Quase não chove desde Janeiro, não há pasto para os animais e a alimentação está esgotada no mercado. Os agricultores estão a vender os bovinos e alguns temem que falte carne no próximo ano.
Ainda a Primavera não ia a meio e já havia agricultores alentejanos a admitir vender o seu gado bovino por não terem alimentação para lhe dar. A seca, que matou os terrenos de pasto e secou as fontes de água, e a inflação, que fez disparar os preços de quase tudo ligado ao mundo rural, são as razões do que alguns classificam como “uma tragédia”. Com o Verão à porta, a situação continua a agravar-se, até porque, mesmo para os que tenham alguma folga financeira, “não há alimentação disponível no mercado”.
A venda de bovinos que deviam estar para criação não pára de crescer, como o PÚBLICO comprovou num leilão de gado em Portalegre. Alguns agricultores admitem mesmo a hipótese de, no próximo ano, haver “muito menos” carne nacional nas prateleiras dos supermercados e nos frigoríficos dos talhos e temem que os produtores com mais dificuldades comecem a abandonar os animais.
Queixam-se ainda da falta de apoio do Governo, que “só agora abriu as candidaturas para os apoios” e de “uma má negociação da Política Agrícola Comum (PAC)” por parte da ministra da pasta, Maria do Céu Antunes, “que ainda vai penalizar mais os agricultores”.
“Muitos não vão sobreviver”
Na herdade da Cabeça Gorda, na freguesia de Veiros, no concelho de Estremoz, António Martelo, 54 anos, olha com visível tristeza para uma parte do terreno de pasto que se espalha por alguns dos cerca de 500 hectares da sua propriedade. “Por esta altura, o pasto devia estar pela altura do joelho e está como se vê”, diz. E o que se vê é erva “morta” e seca, sem um ponto de verde que sirva para os bovinos mastigarem.
“Não tenho memória de uma seca tão terrível. Em Dezembro do ano passado, as fortes chuvadas causaram estragos em várias culturas e inundaram os pastos. Daí para cá quase não choveu. Passaram seis meses, vamos entrar no Verão e não vai haver água seguramente durante mais quatro meses. Muitos [agricultores] não vão sobreviver. Não lhes resta nada mais do que vender o gado, porque não têm comida para lhe dar. Até já me falaram que alguns estão a vender as propriedades”, afirma este engenheiro agrónomo.
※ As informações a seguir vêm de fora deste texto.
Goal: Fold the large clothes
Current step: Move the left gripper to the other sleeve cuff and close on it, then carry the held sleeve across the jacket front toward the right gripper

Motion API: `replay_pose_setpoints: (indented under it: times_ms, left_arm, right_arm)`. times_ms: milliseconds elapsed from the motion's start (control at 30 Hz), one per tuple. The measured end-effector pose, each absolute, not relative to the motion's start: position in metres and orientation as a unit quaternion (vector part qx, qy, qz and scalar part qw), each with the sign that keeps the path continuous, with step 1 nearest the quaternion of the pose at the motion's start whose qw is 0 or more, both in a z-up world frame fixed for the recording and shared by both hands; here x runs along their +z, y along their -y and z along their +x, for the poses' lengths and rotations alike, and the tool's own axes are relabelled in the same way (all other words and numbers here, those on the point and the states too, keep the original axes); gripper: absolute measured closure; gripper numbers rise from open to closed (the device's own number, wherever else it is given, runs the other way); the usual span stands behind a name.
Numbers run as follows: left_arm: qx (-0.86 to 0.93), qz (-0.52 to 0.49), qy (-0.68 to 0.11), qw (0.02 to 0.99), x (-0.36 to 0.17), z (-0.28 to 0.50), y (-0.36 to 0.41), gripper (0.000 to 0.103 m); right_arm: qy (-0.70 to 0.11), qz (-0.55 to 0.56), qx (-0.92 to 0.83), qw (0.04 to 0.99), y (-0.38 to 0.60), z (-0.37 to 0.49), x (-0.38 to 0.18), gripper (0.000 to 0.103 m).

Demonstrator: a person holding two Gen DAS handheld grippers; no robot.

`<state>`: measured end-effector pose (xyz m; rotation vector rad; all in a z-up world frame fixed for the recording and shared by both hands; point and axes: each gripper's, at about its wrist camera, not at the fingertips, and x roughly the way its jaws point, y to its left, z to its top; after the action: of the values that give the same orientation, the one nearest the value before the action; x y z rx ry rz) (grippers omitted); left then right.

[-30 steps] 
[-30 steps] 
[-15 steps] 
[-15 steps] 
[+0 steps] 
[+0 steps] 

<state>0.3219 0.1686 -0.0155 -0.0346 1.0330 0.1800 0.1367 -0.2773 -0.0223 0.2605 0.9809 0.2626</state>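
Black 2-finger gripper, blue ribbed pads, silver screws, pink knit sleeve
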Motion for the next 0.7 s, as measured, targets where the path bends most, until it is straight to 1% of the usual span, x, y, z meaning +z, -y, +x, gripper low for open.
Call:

O agricultor, que faz produção biológica e tem actualmente cerca de 150 cabeças de gado bovino, conhece bem a “situação terrível” que os agricultores do Norte alentejano estão a viver. Não só gere a sua propriedade como tem uma empresa de consultoria rural que presta serviços a 47 explorações, que vão “desde a Amareleja a Idanha-a-Nova”.
“Quem não tem um pé-de-meia — e são muitos — está a passar por dificuldades terríveis. Uma vaca come cinco quilos de feno e dois quilos de farinha por dia. Num número redondo, alimentar um animal custa dois euros por dia. E o problema é que, mesmo quem tem algum dinheiro, não encontra alimentação à venda no mercado. Está tudo esgotado”, garante.
António Martelo diz ter conhecimento de alguns agricultores que estão a vender os animais mais velhos, “mas não estão a adquirir animais de substituição”. “Sem estes animais, no futuro vai faltar carne no mercado e Portugal só produz cerca de 50% da carne de bovino que consome. E o pior vai ser quando os produtores começarem a abandonar os animais. E isso, se não se tomarem medidas, vai começar a acontecer”, acrescenta.